▶ [Required action]:
What lines in the data below mention the string "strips"? Copy them out.

▶ [Exercise data]:
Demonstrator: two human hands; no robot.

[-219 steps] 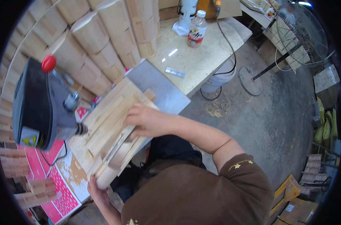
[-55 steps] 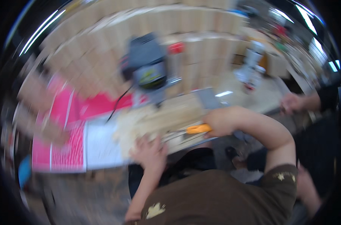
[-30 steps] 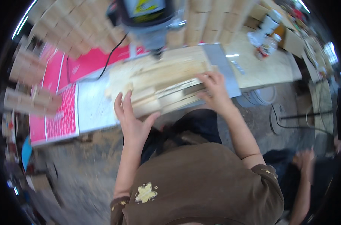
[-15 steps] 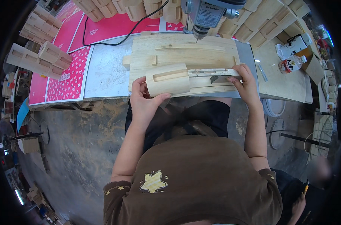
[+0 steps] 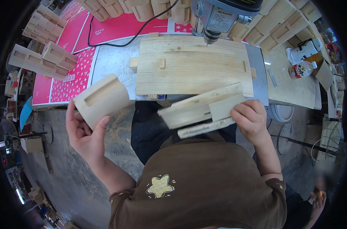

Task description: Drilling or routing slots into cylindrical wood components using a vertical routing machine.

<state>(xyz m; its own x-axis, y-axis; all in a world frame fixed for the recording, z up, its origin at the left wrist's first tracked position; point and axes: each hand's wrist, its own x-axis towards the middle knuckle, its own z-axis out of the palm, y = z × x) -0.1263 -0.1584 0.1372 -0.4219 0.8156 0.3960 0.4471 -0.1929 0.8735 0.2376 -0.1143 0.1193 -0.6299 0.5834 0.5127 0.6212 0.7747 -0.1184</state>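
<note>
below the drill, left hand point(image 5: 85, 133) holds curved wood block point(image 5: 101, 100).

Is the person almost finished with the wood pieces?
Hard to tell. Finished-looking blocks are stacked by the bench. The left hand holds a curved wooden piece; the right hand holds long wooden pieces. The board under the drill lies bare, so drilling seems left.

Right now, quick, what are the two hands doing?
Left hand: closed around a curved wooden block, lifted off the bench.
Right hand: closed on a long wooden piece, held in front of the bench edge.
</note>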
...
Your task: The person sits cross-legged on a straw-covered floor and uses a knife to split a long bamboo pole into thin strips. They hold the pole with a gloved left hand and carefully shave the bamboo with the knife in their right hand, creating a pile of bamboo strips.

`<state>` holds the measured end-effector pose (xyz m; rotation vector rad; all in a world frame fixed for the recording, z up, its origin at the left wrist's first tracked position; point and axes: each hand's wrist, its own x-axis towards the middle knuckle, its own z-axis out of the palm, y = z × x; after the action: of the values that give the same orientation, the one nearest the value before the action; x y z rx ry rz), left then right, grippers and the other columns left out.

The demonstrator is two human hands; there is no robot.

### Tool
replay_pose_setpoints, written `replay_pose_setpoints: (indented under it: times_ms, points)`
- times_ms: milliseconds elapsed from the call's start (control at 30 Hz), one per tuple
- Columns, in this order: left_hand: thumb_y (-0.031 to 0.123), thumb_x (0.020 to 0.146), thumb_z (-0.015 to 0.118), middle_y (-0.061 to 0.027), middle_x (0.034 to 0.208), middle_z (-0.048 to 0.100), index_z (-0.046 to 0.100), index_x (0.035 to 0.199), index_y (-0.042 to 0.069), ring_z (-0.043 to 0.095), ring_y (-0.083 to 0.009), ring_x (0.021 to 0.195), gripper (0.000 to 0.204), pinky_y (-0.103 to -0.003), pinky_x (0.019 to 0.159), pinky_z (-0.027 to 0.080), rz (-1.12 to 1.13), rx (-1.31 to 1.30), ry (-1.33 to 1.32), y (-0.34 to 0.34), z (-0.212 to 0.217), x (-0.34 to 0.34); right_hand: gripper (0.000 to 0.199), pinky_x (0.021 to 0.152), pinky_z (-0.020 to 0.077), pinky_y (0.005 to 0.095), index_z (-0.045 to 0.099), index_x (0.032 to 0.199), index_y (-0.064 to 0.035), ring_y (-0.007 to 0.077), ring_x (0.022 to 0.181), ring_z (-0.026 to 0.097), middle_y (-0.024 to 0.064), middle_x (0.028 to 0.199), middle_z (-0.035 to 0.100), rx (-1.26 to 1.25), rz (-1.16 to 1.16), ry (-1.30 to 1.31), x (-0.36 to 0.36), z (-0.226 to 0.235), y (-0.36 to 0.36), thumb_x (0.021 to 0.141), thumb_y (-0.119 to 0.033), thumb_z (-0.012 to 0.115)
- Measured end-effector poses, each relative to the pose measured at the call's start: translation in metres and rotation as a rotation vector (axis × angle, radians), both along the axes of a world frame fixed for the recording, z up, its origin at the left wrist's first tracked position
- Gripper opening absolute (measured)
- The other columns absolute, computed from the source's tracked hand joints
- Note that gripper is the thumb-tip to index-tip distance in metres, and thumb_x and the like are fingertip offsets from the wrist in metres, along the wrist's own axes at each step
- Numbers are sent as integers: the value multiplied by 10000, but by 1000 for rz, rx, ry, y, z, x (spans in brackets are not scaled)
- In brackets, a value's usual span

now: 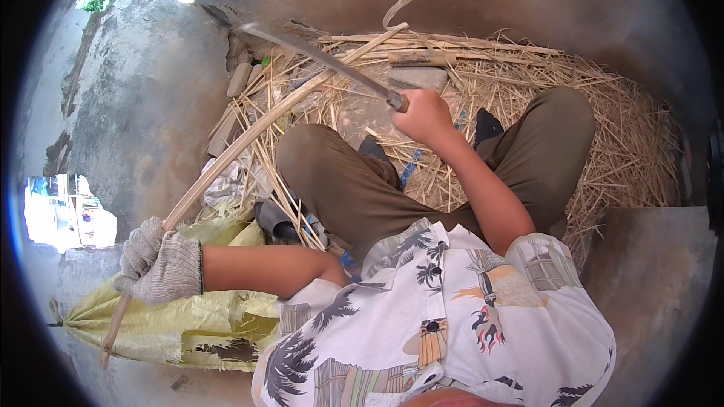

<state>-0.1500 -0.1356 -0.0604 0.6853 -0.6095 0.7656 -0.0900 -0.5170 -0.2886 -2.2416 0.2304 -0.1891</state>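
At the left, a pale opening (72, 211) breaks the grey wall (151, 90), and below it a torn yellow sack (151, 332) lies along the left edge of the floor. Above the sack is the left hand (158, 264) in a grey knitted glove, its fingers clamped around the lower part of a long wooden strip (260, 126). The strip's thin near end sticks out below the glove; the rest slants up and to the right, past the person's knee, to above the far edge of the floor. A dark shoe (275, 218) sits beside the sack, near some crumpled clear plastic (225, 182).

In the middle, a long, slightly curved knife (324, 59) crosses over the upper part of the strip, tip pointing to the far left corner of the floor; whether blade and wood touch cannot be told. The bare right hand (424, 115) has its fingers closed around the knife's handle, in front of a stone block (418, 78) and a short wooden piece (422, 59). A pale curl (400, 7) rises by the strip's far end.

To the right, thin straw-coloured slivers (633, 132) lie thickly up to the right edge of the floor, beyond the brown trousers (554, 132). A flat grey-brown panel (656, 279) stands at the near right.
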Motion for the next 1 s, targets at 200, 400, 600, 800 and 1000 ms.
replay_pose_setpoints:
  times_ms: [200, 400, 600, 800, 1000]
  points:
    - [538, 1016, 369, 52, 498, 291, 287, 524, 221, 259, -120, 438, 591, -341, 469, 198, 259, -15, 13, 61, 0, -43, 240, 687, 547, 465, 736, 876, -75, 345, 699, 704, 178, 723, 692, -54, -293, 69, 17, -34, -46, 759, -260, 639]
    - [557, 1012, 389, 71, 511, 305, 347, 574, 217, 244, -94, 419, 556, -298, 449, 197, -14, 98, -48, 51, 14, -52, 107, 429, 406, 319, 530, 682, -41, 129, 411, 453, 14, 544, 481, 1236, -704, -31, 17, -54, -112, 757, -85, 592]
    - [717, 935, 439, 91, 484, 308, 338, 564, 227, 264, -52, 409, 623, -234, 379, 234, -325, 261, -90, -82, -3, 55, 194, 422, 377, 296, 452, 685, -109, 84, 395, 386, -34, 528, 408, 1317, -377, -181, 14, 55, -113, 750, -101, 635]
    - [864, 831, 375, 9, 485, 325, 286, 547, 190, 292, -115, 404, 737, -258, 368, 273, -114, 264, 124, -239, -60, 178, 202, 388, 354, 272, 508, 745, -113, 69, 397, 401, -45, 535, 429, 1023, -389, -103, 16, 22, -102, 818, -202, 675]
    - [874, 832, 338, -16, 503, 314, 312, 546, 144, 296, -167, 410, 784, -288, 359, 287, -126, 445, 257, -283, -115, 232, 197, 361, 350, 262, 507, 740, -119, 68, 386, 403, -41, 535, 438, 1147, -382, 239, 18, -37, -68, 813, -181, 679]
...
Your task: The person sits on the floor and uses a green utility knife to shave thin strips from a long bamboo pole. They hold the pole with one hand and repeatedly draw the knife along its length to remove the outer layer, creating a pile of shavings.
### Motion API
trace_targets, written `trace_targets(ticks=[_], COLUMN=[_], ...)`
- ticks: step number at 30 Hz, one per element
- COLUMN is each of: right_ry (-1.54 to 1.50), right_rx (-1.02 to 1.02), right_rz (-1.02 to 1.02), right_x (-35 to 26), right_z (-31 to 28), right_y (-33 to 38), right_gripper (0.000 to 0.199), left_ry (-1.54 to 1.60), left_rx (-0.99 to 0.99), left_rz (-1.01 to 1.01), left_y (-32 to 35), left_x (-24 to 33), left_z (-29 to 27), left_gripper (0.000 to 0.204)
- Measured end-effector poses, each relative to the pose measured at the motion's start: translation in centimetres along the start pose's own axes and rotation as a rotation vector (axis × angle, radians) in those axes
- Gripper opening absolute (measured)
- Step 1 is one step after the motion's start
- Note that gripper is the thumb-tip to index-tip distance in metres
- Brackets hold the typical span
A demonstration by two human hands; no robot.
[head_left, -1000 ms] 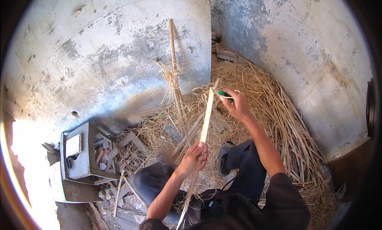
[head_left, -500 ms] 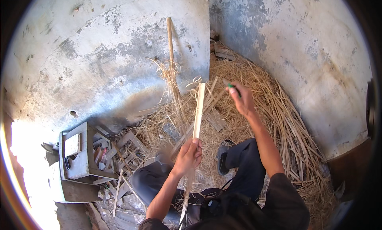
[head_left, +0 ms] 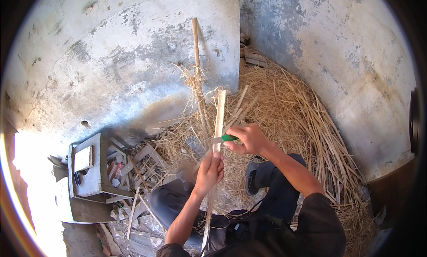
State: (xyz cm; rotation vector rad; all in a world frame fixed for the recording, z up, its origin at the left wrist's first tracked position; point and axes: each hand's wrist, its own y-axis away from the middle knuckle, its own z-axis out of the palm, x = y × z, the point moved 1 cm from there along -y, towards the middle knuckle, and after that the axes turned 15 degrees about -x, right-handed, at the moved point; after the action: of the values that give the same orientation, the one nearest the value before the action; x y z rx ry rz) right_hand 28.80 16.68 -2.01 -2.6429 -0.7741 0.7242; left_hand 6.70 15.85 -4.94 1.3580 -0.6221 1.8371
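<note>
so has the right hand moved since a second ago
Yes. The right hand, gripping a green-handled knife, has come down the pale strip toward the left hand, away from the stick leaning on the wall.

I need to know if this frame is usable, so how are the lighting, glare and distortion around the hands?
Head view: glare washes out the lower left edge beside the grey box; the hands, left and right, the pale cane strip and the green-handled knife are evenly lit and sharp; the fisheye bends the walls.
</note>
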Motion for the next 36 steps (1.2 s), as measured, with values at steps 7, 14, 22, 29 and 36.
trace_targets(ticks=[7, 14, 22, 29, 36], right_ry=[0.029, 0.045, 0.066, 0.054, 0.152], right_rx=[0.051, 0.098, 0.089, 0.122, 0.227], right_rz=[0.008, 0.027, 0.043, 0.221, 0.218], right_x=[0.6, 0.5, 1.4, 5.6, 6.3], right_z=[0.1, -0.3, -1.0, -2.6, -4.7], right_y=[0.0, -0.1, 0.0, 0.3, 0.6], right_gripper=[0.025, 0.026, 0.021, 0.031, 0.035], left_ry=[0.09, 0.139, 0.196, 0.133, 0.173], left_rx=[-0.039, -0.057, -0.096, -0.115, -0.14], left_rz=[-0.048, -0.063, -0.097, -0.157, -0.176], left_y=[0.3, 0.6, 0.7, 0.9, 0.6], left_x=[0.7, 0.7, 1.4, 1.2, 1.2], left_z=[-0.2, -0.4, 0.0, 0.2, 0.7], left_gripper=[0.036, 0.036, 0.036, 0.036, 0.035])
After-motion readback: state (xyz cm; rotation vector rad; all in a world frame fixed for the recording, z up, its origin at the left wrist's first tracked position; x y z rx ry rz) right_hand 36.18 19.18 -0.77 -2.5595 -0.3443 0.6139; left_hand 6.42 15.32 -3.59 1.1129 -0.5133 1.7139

▶ [Written response]:
Your task: The person sits cross-legged on a straw-covered floor and uses a knife to split a long bamboo pole into thin strips. They hold the pole with a gloved left hand and carefully shave the bamboo with the knife in their right hand, creating a pile of bamboo strips.
Your task: The person sits on the floor and uses a green utility knife to shave thin strips from a long bamboo pole. They hold the pole with one hand and repeatedly draw the knife along its length to remove the outer layer, creating a pile of shavings.

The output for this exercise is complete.